Former mayors Willie Brown and the late Ed Lee both honored and recognized the city’s Native American community, said April McGill, the Cultural Center’s executive director, but “Mayor Breed is the first mayor to give us equitable funds in order to continue work in each of our community organizations.” McGill is an enrolled member of the Round Valley confederation, and is of Yuki, Little Lake, Wailaki, Pit River, and Wappo heritage.
The $3.2 million approved by Mayor Breed this year is for cultural programming and behavioral health and wellness services. The funds will provide operating expenses to support programs at the new cultural center, within the American Indian Cultural District, established in the Mission in 2019. The grant will also help the Native American Health Center, the Friendship House Association of American Indians, and the International Indian Treaty Council in San Francisco.

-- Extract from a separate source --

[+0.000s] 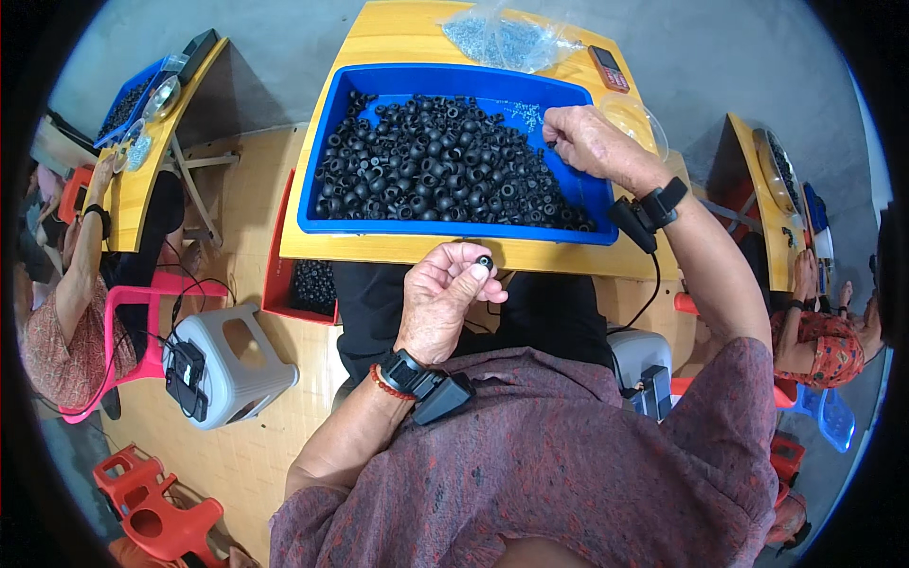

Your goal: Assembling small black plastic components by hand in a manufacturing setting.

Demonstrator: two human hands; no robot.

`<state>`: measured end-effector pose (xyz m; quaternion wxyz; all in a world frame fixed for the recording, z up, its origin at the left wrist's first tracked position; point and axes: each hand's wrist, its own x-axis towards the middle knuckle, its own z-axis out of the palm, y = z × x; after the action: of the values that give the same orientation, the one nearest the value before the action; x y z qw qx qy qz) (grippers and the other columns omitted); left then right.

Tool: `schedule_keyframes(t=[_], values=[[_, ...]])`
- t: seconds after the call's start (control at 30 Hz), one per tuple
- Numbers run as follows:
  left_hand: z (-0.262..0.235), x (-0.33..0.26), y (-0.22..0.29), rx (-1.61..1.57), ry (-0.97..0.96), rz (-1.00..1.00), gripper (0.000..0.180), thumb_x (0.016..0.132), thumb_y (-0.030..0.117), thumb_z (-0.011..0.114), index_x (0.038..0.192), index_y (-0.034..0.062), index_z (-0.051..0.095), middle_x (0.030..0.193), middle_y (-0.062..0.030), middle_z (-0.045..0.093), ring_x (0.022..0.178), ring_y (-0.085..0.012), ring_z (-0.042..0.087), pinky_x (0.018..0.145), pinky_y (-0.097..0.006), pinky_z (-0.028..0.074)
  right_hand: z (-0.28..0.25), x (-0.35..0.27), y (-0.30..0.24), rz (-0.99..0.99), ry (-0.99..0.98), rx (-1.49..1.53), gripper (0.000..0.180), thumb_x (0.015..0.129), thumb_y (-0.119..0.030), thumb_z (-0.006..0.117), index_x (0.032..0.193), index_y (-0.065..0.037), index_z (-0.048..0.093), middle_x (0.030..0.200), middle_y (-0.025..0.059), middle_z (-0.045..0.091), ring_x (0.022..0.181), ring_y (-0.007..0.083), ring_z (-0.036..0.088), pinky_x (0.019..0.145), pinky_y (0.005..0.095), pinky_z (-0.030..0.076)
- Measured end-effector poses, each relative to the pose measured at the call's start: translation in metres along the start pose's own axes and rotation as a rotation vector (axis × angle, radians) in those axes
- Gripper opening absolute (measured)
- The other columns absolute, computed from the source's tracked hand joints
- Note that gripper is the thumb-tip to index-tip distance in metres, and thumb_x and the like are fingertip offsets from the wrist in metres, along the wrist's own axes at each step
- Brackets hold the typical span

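Observation:
Between thumb and index finger, my left hand [440, 295] pinches a small black round plastic part [485, 261] with a pale ring at its hole. It is held just off the front edge of the yellow table [379, 248]. A blue tray [454, 229] on the table holds a heap of similar black parts [426, 161], rounded and hollow. Over the tray's right side, my right hand [597, 144] has its fingertips drawn together beside a few tiny pale pieces [523, 112]. Whatever is between those fingertips is too small or hidden to make out.
Behind the tray lie a clear bag of small bluish pieces [507, 40] and a red phone [608, 69]. A clear round dish [636, 118] sits by my right wrist. Below the table stands a red bin [282, 284]. Grey stools flank me; other people work at tables both sides.

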<state>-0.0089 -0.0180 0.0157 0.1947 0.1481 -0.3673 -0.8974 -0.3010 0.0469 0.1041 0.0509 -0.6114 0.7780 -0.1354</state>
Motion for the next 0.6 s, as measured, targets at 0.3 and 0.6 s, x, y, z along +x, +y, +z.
schedule_keyframes(t=[0.3, 0.6], values=[[0.004, 0.000, 0.004, -0.036, -0.034, -0.026, 0.016, 0.096, 0.007, 0.063, 0.110, -0.0013, 0.060, 0.088, -0.0068, 0.067, 0.076, -0.0139, 0.068, 0.074, -0.031, 0.061, -0.019, -0.036, -0.035, 0.237, 0.043, 0.787, 0.014, 0.085, 0.001, 0.057, 0.095, 0.000, 0.066, 0.075, 0.0026, 0.064, 0.068, 0.0072, 0.064, 0.063, 0.0226, 0.054], [-0.006, -0.001, -0.002, -0.019, -0.053, -0.042, 0.017, 0.095, 0.007, 0.064, 0.110, -0.0001, 0.060, 0.094, -0.0081, 0.067, 0.079, -0.0158, 0.068, 0.076, -0.034, 0.060, 0.018, -0.067, -0.119, -0.272, 0.137, 0.546, 0.011, 0.080, 0.001, 0.065, 0.089, -0.003, 0.063, 0.080, 0.0116, 0.061, 0.074, 0.0291, 0.066, 0.063, 0.0353, 0.053]])
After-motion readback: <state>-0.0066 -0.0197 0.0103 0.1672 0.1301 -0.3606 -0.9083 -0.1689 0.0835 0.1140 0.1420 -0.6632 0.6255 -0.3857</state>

The American Indian Cultural Center, which has been operating online since 2016, will move into a new space in the heart of the city’s Mission District at 1863 Mission Street. It will contain both offices and space to continue current programming and begin new programs. “We are beginning a capital campaign to design a new building and purchase land back within the American Indian Cultural District,” said McGill.
The cultural district is one of eight in San Francisco, including the Calle 24 Latino Cultural District further south in the Mission and the Castro LGBTQ Cultural District. It grew out of efforts to gain more visibility for American Indians in San Francisco.

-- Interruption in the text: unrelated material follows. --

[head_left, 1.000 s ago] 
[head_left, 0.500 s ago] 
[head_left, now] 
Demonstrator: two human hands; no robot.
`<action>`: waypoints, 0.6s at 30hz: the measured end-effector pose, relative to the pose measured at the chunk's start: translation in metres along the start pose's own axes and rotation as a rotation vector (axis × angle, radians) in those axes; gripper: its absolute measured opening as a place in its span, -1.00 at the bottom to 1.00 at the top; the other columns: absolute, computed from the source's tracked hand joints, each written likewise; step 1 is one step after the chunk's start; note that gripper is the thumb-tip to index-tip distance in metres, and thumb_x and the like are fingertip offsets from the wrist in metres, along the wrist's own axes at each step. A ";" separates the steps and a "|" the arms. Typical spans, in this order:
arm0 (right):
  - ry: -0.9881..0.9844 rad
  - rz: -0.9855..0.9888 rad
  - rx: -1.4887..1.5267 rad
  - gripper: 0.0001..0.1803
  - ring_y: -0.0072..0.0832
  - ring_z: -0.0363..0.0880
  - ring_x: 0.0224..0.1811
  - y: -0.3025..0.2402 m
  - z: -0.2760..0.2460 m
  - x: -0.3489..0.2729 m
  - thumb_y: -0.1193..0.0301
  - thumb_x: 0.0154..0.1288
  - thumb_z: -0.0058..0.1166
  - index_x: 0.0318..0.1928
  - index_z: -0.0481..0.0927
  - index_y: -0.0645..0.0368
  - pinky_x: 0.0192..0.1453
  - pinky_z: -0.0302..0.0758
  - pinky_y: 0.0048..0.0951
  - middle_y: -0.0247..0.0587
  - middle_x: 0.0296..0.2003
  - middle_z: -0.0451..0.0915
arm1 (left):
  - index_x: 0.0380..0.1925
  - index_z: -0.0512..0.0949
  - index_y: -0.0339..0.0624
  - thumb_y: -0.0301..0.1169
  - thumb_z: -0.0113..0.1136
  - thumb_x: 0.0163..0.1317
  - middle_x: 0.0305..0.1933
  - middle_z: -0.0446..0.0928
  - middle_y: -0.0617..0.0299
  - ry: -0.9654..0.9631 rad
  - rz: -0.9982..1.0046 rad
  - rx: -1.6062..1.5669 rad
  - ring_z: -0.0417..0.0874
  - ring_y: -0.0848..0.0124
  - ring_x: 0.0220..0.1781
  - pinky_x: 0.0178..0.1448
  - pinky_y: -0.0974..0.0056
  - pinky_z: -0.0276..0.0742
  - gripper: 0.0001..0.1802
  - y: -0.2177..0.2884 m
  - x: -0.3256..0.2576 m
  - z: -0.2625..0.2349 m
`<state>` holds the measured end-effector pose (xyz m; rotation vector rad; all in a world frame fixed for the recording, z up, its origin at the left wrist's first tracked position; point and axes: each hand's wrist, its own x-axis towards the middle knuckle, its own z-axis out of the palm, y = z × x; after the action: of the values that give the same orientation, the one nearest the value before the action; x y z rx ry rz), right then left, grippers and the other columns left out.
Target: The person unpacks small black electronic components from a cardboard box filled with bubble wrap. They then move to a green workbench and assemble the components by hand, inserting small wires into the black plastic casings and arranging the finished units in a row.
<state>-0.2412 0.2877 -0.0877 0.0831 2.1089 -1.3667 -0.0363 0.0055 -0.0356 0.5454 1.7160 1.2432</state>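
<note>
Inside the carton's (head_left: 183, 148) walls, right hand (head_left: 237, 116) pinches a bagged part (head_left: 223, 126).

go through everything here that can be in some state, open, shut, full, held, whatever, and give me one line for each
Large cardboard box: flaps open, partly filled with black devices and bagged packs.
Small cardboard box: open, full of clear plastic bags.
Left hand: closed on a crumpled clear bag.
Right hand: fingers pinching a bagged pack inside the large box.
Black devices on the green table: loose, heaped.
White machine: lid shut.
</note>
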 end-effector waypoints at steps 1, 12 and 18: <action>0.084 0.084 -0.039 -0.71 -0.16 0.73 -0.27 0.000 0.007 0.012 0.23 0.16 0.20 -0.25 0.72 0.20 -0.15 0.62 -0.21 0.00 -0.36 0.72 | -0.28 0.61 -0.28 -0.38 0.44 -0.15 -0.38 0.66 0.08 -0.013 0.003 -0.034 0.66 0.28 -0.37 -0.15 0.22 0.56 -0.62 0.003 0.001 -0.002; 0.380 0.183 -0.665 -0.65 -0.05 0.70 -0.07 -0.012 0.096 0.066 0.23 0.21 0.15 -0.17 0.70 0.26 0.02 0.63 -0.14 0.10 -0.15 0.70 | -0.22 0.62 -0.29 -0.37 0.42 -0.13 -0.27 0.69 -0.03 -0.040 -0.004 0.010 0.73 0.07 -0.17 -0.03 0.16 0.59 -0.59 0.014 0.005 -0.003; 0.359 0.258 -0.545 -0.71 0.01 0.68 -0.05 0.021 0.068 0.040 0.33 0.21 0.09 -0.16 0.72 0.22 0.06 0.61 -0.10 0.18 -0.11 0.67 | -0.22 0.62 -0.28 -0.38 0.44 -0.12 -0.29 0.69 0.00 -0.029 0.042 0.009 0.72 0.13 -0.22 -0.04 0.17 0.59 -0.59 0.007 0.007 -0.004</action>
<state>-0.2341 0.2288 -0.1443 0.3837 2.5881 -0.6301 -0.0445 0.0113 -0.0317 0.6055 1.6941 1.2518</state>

“We are documenting historical sites within the American Indian Cultural District that are important to our urban community,” McGill said. Those include the American Indian Film Institute, the American Indian Education program, the Native American Health Center, the Friendship House Association of American Indians and its youth program, the International Indian Treaty Council, and “sites important to the Ohlone, such as those burial sites at Mission Dolores, and other important ceremonial sites,” she explained.
Mission Dolores Park, added to the Cultural District in December 2020, was formerly the site of the Ramaytush Ohlone village of Chutchui.